[Start of Attachment]
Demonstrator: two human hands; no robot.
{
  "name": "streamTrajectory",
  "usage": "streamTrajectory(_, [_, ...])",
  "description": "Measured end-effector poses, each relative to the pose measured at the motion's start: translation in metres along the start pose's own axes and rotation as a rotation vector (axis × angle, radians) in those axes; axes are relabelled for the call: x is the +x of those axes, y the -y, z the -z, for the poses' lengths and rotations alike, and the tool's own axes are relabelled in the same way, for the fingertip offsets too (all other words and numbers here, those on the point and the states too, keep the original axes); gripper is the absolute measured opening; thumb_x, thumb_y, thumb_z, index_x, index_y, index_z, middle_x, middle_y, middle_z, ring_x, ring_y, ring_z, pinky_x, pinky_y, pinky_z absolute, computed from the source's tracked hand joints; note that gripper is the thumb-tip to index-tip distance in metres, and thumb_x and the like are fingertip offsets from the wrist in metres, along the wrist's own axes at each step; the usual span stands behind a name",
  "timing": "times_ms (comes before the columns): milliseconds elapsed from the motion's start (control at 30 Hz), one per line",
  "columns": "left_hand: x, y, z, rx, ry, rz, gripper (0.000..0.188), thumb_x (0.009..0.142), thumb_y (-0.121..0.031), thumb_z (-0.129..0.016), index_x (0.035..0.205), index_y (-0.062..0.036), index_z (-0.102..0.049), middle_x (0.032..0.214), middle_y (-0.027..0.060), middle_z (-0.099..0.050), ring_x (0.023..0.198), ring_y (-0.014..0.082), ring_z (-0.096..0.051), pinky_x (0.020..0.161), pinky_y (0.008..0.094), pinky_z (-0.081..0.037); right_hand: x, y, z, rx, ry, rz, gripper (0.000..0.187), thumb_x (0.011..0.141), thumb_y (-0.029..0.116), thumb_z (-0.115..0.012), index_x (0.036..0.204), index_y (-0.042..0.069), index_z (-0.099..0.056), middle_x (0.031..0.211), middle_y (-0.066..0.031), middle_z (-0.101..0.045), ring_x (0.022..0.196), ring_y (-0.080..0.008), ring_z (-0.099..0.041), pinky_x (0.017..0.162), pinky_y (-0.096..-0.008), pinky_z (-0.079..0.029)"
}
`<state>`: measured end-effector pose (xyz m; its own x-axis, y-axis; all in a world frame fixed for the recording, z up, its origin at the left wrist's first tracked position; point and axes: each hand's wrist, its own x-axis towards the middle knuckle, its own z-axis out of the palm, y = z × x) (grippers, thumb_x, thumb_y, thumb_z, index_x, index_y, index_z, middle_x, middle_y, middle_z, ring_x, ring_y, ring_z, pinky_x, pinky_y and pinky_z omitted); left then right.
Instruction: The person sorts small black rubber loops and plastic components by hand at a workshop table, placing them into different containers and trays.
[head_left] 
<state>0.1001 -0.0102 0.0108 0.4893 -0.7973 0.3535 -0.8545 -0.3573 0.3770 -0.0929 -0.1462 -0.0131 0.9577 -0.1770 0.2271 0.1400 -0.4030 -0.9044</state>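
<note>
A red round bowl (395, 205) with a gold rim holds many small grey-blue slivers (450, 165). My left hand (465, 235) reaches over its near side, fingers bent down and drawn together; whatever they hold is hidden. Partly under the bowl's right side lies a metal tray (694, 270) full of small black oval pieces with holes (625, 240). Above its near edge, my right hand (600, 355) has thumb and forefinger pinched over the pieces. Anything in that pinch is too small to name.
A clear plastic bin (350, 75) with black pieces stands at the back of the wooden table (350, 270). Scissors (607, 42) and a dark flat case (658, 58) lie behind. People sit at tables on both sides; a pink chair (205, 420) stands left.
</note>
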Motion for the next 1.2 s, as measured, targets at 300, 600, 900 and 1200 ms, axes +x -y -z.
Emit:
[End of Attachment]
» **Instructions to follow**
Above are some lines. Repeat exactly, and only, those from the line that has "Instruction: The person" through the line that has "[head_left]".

» **Exercise solution**
Instruction: The person sorts small black rubber loops and plastic components by hand at a workshop table, placing them into different containers and trays.
[head_left] 

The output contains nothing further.